1
                                                                     EXHIBIT 5.1

                    [FULBRIGHT & JAWORSKI L.L.P LETTERHEAD]






July 24, 1998


BindView Development Corporation
3355 West Alabama, Suite 1200
Houston, Texas 77098

Gentlemen:

         We have acted as counsel for BindView Development Corporation, a Texas
corporation (the "Registrant"), in connection with the registration under the
Securities Act of 1933 of 5,136,454 shares of the Registrant's common stock, no
par value per share (the "Shares"), 1,832,714 shares of which are to be offered
upon the terms and subject to the conditions set forth in the Registrant's
Incentive Stock Option Plan (the "Incentive Plan"), 1,303,740 shares of which
are to be offered upon the terms and subject to the conditions set forth in the
Registrant's 1997 Incentive Plan (the "1997 Plan"), 1,750,000 shares of which
are to be offered upon the terms and subject to the conditions set forth in the
Registrant's Omnibus Incentive Plan (the "Omnibus Plan") and 250,000 shares of
which are to be offered upon the terms and subject to the conditions set forth
in the Registrant's 1998 Non-Employee Director Stock Option Plan (the "Director
Plan").

         In connection therewith, we have examined originals or copies,
certified or otherwise identified to our satisfaction, of the Amended and
Restated Articles of Incorporation of the Registrant, the Bylaws of the
Registrant, the Incentive Plan, the 1997 Plan, the Omnibus Plan, the Director
Plan, the records of relevant corporate proceedings with respect to the
offering of the Shares and such other documents and instruments as we have
deemed necessary or appropriate for the expression of the opinions contained
herein.  We also have examined the Registrant's Registration Statement on Form
S-8 (the "Registration Statement") to be filed with the Securities and Exchange
Commission with respect to the Shares.

         We have assumed the authenticity and completeness of all records,
certificates and other instruments submitted to us as originals, the conformity
to original documents of all records, certificates and other instruments
submitted to us as copies, the authenticity and completeness of the originals
of those records, certificates and other instruments submitted to us as copies
and the correctness of all statements of fact contained in all records,
certificates and other instruments that we have examined.

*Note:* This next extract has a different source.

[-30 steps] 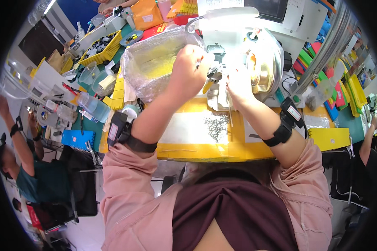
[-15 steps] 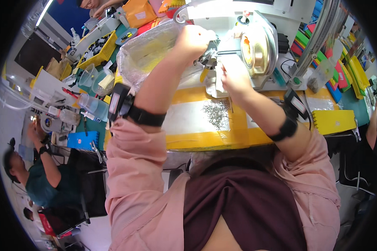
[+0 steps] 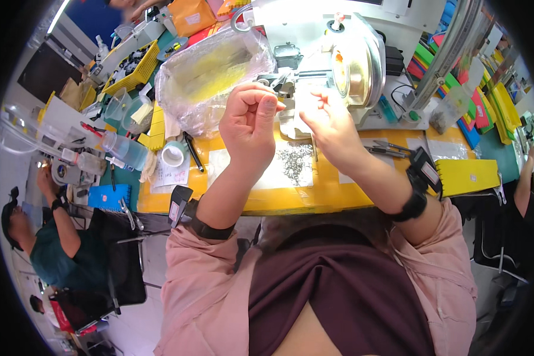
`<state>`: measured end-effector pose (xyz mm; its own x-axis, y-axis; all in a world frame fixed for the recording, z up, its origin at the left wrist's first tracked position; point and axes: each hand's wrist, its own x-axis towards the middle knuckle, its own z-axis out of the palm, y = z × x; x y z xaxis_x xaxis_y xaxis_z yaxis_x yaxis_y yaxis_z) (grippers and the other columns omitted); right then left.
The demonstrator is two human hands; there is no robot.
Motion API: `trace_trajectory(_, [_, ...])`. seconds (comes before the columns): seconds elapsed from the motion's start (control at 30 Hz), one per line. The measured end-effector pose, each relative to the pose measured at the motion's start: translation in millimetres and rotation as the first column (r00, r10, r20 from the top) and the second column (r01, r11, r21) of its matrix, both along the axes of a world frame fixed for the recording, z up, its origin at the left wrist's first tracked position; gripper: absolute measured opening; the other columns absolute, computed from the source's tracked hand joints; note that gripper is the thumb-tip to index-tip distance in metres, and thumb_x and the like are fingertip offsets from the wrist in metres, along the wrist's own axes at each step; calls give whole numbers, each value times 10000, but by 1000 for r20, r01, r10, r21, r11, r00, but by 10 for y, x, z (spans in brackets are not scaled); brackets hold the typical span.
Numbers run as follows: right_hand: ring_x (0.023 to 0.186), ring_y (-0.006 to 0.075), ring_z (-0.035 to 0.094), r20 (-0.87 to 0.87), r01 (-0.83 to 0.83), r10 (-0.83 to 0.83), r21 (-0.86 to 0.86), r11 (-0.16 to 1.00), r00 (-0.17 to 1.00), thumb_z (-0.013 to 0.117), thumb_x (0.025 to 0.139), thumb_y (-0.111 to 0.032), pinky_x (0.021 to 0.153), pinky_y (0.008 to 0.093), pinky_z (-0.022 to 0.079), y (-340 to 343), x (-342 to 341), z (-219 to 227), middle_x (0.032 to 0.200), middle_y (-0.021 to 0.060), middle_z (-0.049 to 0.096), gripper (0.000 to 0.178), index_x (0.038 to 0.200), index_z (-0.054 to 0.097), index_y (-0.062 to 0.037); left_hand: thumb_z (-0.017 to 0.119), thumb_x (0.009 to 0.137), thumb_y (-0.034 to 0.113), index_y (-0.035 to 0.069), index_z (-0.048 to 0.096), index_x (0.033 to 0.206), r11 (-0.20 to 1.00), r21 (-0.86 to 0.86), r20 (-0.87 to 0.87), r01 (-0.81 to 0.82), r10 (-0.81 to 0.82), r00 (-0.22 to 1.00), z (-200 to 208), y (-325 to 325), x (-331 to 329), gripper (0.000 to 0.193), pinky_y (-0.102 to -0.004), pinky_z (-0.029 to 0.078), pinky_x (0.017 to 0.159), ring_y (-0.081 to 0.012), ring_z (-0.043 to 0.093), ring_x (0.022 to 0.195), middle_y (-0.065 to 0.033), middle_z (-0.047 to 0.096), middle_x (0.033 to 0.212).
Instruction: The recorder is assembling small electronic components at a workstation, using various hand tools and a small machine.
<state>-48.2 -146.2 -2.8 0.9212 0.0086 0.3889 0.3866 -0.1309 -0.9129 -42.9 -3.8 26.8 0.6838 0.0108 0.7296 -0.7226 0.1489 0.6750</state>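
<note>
Clock reference: 12 o'clock points away from the person, 6 toward the body.
Wheel [image 3: 362, 65]: round, gold and silver in colour, broad rim, orange patch at the hub; stands upright at 1 o'clock from the right hand, brightly lit.
Fixture [image 3: 285, 83]: small dark and grey metal parts; at 1 o'clock from the left hand, 9 o'clock from the wheel. Fine detail is lost in glare.
Left hand [image 3: 250, 115]: fingers curled into a loose fist, thumb against the bent index finger. Whether a small part sits in the pinch cannot be told.
Right hand [image 3: 332, 124]: raised, fingers partly bent toward 11 o'clock; glare washes out the fingertips. Whether they close on anything cannot be told.
Rod [image 3: 315, 149]: thin, brownish; just beside the right hand at its 7 o'clock. Contact with the hand is unclear.
Pins [image 3: 295, 164]: many, small, dark, in a loose pile at 7 o'clock from the right hand.
Sheet [image 3: 273, 177]: white, flat, under the pins.
Tray [image 3: 190, 113]: film-wrapped, yellowish floor; at 10 o'clock from the left hand.
Pen [image 3: 193, 152]: black, at 8 o'clock from the left hand.
</note>
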Motion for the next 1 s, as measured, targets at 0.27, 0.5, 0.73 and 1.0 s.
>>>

         Based on the foregoing, and having regard for such legal
considerations as we have deemed relevant, we are of the opinion that the
Shares have been duly and validly authorized for issuance and, when issued in
accordance with the terms of the Non-Employee Director Plan, will be duly and
validly issued, fully paid and nonassessable.

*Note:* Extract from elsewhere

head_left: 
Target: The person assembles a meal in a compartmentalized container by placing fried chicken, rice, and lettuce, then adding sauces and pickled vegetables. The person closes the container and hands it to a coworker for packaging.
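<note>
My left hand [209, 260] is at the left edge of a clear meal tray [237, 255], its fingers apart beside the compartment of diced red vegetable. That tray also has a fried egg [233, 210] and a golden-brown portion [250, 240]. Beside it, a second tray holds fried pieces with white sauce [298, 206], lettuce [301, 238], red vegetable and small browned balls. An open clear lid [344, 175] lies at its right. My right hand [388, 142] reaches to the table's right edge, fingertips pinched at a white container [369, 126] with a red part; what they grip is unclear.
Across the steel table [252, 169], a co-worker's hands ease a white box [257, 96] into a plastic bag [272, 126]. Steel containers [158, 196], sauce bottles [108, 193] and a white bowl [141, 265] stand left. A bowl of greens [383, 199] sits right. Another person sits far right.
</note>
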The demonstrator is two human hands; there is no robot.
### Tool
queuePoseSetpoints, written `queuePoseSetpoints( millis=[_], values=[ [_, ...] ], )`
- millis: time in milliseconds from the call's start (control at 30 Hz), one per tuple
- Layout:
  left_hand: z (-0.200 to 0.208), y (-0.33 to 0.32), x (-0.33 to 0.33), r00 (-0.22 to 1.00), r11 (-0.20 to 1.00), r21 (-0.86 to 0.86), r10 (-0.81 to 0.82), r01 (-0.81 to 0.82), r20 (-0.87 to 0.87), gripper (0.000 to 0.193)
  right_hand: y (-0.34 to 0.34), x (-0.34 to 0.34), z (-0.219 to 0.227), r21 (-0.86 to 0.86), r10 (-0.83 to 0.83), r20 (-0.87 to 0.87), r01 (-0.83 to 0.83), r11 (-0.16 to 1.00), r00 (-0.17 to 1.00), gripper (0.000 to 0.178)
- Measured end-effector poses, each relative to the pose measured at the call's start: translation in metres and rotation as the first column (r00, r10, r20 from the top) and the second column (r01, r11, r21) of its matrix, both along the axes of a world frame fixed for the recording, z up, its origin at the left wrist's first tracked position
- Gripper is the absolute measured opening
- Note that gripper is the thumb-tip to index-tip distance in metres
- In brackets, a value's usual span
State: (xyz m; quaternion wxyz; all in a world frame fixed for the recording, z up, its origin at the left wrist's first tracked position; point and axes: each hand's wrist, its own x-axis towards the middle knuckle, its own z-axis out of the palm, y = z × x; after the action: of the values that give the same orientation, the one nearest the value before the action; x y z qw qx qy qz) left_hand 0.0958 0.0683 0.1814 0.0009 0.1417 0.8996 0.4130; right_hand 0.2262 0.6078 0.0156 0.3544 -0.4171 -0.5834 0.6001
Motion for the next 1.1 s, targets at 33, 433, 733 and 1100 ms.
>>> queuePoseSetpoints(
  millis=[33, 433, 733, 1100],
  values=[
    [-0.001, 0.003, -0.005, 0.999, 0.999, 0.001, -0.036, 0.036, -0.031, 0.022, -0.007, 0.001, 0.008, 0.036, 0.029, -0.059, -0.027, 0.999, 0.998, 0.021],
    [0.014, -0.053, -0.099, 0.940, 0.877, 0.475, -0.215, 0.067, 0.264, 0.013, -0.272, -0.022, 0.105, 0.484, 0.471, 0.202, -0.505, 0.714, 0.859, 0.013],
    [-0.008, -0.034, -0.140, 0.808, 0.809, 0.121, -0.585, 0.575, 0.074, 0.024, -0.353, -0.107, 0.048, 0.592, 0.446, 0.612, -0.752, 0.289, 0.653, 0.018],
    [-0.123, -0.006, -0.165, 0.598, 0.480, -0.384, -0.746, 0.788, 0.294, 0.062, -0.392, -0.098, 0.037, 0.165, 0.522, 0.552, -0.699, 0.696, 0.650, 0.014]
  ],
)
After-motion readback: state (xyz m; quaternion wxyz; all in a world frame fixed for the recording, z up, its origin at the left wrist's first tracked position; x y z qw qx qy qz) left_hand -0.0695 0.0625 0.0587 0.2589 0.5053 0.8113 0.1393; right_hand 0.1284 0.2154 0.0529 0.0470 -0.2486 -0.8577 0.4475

         The opinions expressed herein relate solely to, are based solely upon
and are limited exclusively to the laws of the State of Texas, the Texas
Business Corporation Act and the federal laws of the United States of America,
to the extent applicable.

         We hereby consent to the filing of this opinion as an exhibit to the
Registration Statement.

                                             Very truly yours,

                                             /s/ FULBRIGHT & JAWORSKI L.L.P.

                                             Fulbright & Jaworski L.L.P.